The most recent incident came on July 1 at the Immigration Center of America in Farmville, Virginia, where more than 40 detainees were pepper-sprayed after they refused to return to their cells for a day population count. The detention center’s warden said in a federal court filing that the detainees had congregated in the center’s day room instead.

“Several officers and supervisors spoke with them and attempted to persuade them to return to their bunks in Dorm 7 on their own,” he said in the affidavit filed in federal court as part of a lawsuit filed by Capital Area Immigrants' Rights (CAIR) Coalition over the conditions in center. “After about thirty minutes, I authorized the use of pepper spray. Four of the detainees picked up chairs and used them as weapons against the officers. A total of 11 detainees became violent and are now isolated from the rest of Dorm 7 for disciplinary and safety reasons.”

The incident came as the detention center has seen an uptick in COVID-19 cases. As of early July, there were more than 250 detainees with the disease. Advocates have called the situation an “outbreak” and a “human rights crisis.”

In June, the detention center received 74 detainees from Arizona and Florida, 51 of whom tested positive for the disease.
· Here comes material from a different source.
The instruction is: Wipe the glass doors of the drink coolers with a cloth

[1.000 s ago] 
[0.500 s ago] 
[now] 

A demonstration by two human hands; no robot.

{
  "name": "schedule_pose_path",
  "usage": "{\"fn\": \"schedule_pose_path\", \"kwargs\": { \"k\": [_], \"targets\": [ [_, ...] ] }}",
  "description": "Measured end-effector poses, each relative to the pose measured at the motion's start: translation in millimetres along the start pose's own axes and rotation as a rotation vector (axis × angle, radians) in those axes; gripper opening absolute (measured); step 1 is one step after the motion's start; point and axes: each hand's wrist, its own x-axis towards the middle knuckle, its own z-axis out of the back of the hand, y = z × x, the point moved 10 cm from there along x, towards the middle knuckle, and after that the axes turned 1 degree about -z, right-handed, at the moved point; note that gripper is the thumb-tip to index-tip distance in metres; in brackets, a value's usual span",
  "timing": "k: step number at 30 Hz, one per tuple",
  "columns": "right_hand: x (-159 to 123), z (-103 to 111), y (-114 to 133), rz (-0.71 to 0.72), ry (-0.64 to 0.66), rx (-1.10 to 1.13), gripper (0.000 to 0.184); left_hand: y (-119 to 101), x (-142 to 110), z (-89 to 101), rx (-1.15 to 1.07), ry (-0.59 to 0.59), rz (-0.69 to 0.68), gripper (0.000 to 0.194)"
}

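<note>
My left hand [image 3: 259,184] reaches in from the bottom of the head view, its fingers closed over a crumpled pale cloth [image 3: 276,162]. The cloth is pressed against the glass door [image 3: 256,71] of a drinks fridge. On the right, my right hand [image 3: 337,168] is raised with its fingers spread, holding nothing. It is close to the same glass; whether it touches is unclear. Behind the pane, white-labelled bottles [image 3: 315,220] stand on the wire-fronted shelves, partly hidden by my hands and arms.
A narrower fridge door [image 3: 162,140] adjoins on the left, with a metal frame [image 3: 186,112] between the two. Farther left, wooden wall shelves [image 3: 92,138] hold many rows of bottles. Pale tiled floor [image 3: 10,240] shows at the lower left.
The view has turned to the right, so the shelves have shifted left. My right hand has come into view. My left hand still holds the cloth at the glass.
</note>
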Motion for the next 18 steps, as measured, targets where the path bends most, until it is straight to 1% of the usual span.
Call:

“There's no doubt in my mind this egregious use of force had to do with the erupting COVID-19 outbreak that resulted from the ICE transfers. Our clients described feeling scared and sick, not getting adequate food or medical attention, people passing out in the dorms — they were simply trying to get answers and to be treated with dignity and respect,” said Sirine Shebaya, head of the National Immigration Project. “Instead, the guards attacked them with pepper spray and escalated a disastrous situation of their own making."